WORK TO COMPLETE — The required answer is every line of the data containing the word "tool".

SUPPLIED MATERIAL —
####
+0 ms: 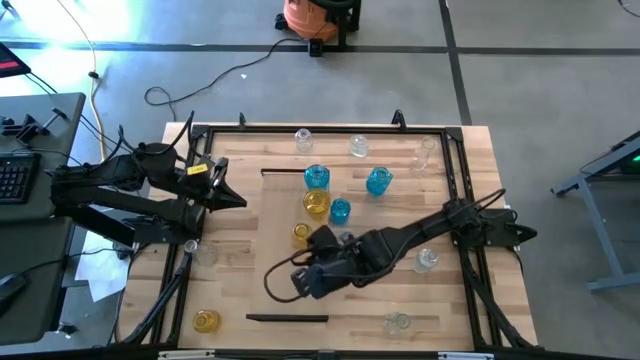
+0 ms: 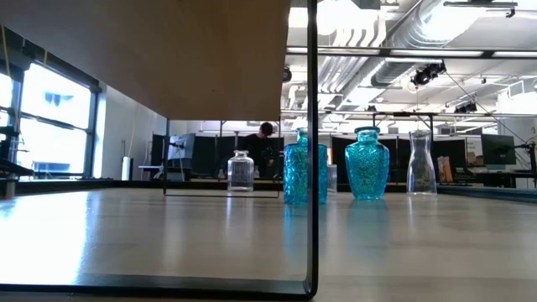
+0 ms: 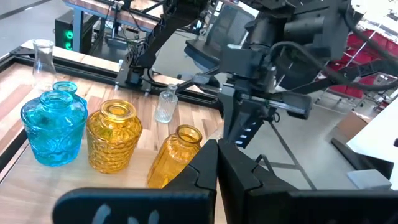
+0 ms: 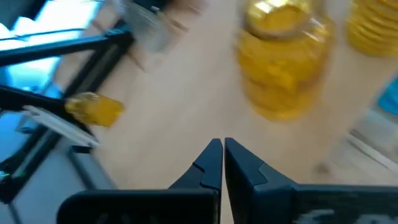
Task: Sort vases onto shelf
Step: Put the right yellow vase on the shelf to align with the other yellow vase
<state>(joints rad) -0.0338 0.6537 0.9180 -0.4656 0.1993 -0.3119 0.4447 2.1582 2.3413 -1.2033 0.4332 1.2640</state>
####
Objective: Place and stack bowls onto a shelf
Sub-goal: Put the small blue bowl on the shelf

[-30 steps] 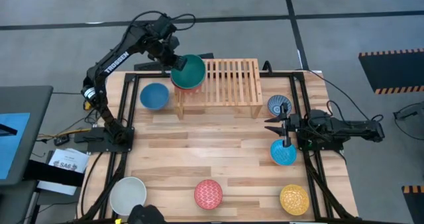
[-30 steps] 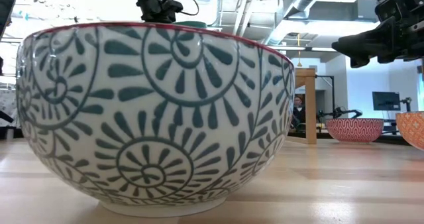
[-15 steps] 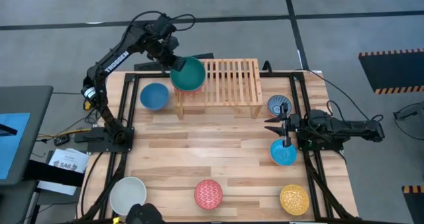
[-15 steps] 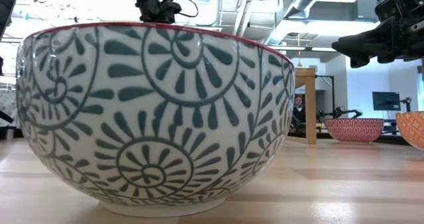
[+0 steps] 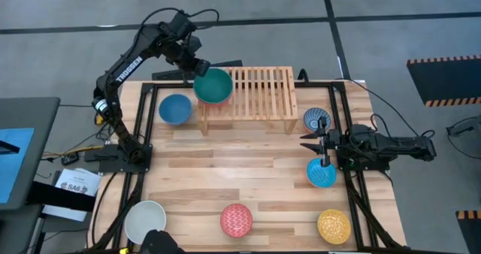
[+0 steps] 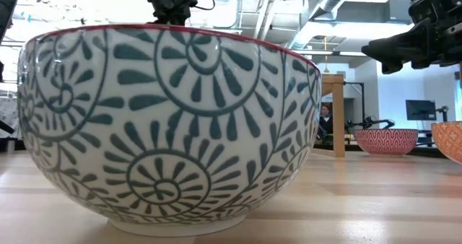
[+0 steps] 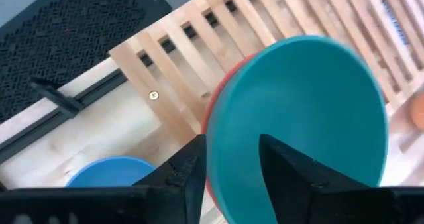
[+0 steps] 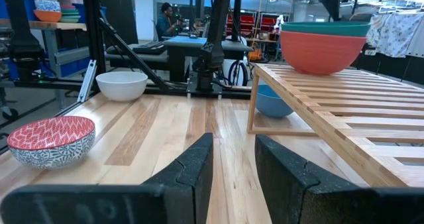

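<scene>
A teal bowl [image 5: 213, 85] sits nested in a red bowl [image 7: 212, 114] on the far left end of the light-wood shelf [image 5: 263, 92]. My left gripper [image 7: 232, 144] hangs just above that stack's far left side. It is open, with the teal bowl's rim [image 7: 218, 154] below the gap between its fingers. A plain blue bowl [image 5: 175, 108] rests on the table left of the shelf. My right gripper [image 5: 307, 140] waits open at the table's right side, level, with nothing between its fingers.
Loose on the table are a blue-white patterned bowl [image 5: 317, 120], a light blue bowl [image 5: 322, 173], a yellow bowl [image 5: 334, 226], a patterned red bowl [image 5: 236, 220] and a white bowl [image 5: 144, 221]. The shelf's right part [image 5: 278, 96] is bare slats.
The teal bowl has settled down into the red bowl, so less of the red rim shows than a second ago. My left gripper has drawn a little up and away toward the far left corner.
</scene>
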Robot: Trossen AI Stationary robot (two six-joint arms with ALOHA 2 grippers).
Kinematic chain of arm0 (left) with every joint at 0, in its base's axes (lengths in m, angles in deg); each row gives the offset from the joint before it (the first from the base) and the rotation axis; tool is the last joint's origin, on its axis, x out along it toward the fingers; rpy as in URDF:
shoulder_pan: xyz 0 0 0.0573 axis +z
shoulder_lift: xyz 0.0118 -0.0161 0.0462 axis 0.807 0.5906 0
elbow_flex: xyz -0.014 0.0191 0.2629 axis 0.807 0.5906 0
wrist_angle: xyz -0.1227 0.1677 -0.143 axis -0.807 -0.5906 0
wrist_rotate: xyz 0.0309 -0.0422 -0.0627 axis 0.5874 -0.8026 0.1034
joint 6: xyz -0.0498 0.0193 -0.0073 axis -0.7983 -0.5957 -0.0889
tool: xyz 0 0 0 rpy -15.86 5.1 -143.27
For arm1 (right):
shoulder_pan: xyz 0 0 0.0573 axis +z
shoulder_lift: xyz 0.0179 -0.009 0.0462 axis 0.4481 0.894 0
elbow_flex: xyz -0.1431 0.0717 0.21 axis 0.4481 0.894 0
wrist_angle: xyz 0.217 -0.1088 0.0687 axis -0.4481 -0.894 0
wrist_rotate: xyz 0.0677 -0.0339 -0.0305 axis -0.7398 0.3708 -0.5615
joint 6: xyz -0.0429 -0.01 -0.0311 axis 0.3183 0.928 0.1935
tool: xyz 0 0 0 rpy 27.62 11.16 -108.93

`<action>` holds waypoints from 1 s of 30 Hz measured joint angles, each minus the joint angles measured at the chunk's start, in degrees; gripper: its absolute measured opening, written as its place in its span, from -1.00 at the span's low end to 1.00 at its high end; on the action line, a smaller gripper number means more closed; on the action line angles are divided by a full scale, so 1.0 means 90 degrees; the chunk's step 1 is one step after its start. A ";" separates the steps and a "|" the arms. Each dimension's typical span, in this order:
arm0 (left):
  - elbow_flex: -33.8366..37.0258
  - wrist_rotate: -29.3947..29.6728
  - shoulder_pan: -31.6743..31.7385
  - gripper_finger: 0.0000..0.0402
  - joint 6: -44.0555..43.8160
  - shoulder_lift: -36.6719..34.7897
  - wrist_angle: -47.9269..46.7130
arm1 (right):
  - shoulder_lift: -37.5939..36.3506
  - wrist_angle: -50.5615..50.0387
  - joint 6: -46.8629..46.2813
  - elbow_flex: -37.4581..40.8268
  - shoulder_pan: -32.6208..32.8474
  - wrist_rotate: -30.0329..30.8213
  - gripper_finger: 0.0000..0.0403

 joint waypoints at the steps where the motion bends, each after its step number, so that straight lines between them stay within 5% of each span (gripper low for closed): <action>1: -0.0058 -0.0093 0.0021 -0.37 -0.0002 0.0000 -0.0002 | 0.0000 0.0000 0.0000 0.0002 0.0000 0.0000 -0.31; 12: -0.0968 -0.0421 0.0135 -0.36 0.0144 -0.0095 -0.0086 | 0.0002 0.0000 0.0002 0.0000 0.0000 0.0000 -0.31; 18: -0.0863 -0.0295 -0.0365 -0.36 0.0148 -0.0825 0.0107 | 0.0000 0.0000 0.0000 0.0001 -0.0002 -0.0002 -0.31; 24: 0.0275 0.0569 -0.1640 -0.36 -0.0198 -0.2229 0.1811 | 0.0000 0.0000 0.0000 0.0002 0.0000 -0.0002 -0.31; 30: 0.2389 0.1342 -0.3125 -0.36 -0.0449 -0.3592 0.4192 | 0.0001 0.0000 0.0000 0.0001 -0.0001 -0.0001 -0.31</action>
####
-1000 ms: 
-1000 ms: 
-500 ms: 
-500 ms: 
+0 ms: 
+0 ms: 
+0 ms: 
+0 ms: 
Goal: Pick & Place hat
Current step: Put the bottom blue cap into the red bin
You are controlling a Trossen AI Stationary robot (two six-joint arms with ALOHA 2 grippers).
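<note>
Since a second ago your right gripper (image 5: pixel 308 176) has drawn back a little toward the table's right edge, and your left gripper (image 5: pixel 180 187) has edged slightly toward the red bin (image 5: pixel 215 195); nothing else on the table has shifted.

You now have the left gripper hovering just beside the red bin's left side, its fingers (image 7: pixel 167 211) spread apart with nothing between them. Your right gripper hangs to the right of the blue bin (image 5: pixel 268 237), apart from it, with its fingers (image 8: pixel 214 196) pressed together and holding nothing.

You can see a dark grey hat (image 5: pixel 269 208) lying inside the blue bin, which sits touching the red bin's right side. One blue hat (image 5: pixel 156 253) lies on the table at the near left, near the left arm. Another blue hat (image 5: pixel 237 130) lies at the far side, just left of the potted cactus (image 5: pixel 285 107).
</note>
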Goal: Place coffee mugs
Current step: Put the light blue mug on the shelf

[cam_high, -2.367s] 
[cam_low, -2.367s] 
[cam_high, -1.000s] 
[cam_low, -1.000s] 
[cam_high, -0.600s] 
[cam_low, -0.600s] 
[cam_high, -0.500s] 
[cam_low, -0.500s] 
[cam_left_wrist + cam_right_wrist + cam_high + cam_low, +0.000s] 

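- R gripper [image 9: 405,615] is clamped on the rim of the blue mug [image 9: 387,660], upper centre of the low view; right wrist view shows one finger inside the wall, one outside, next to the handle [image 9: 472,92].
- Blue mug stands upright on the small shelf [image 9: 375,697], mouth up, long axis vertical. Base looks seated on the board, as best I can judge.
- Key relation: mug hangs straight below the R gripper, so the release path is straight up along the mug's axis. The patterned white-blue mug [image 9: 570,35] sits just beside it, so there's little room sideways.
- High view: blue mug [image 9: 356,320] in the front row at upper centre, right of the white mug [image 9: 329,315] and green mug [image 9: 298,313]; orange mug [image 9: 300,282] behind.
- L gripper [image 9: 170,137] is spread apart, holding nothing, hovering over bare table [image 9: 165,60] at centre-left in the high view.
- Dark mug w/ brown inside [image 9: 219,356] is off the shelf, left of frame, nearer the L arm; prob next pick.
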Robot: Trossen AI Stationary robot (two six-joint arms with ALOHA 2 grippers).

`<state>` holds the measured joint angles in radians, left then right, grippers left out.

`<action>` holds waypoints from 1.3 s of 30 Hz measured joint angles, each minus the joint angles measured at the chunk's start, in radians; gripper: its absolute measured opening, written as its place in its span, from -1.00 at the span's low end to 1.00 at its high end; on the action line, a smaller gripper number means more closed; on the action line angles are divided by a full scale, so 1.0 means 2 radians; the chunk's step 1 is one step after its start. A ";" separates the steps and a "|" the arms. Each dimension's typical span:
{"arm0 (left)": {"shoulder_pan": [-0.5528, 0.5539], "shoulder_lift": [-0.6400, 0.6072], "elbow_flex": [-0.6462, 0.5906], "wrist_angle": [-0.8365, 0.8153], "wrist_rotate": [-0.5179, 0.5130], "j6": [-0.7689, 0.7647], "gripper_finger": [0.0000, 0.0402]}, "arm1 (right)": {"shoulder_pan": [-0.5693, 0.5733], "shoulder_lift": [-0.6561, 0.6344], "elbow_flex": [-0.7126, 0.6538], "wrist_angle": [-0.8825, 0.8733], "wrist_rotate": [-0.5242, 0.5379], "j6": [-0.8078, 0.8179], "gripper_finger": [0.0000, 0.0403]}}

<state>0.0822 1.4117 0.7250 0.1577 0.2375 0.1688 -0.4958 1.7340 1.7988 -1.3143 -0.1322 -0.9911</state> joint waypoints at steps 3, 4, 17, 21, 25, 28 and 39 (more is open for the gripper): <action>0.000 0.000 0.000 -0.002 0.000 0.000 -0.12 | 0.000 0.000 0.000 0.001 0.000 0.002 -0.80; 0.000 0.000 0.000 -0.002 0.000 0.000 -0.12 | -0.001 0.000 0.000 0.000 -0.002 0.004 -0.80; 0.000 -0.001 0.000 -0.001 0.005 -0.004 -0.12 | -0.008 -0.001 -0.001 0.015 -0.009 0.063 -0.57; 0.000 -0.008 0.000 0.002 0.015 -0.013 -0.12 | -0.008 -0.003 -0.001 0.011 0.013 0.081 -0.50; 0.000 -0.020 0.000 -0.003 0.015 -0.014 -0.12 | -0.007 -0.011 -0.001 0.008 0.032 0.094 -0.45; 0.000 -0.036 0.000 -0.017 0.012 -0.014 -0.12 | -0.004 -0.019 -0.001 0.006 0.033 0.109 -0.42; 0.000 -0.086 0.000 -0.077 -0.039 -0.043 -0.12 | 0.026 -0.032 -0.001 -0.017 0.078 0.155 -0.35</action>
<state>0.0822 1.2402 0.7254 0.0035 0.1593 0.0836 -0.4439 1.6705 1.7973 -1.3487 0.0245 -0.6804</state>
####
WRITTEN RESPONSE —
Kinematic chain of arm0 (left) with every joint at 0, in its base's axes (lengths in m, angles in deg); each row gives the offset from the joint before it (the first from the base) and the rotation axis; tool is the last joint's origin, on its axis, x out along it toward the fingers; rpy as in URDF:
tool: xyz 0 0 0 rpy -15.86 5.1 -143.27
tool: xyz 0 0 0 rpy 27.62 11.16 -108.93

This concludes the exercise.